Au fil des pages d'Alaska Sanders, chaque détail en ce sens me révolte. Je boue quand Lauren Donovan, la policière en contrôle de routine, est réduite à l'allure qui lui donne son uniforme "cintré", "à la fois charmante et autoritaire", sans parler de la manière dont elle est cantonnée à un rôle d'assistante entichée de l'écrivain. Même la témoin édentée et ravagée par l'addiction a droit à son commentaire sexualisant. La seule qui échappe au traitement ? Patricia Widsmith, l'avocate lesbienne, adultérine et meurtrière.
Joël Dicker, il est temps de se poser des questions.

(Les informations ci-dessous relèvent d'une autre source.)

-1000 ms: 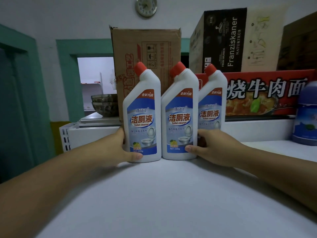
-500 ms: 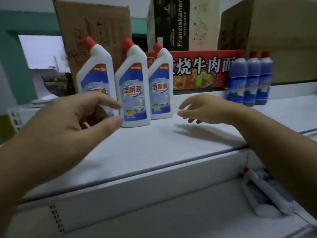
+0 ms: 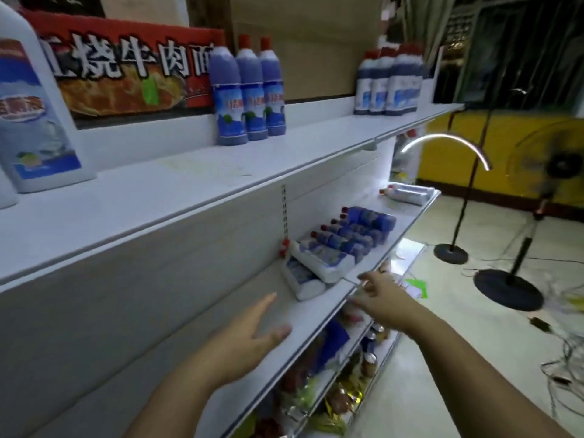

Tiens, d'ailleurs, j'en ai une : pourquoi ? Non mais, sérieusement, pourquoi – au-delà d'exprimer un regard fétichisant plus ou moins intériorisé, produit évident des rapports de domination de notre société – parler des personnages féminins ainsi ? Comment ces qualificatifs, ces commentaires, ces portraits en surface servent-ils le récit ?
Part-on du principe, si on se concentre sur les victimes, que leur physique calqué sur des standards de beauté traditionnels rendra leur destin plus tragique ? A lire les multiples réflexions d'habitant·es de ces univers imaginaires qui se désolent de leur mort car "elles étaient si jolies", oui. Et il serait judicieux de déconstruire ces biais, un petit peu.
Pour se départir de travers forcément nocifs et franchement dépassés, d'une part. Et puis d'une autre, parce qu'entre nous, injecter des principes urgents d'égalité en ne considérant plus les héroïnes comme des faire-valoir ne rendrait ces enquêtes, comme celles et ceux qui les mènent, que meilleur·es. Alors, vivement.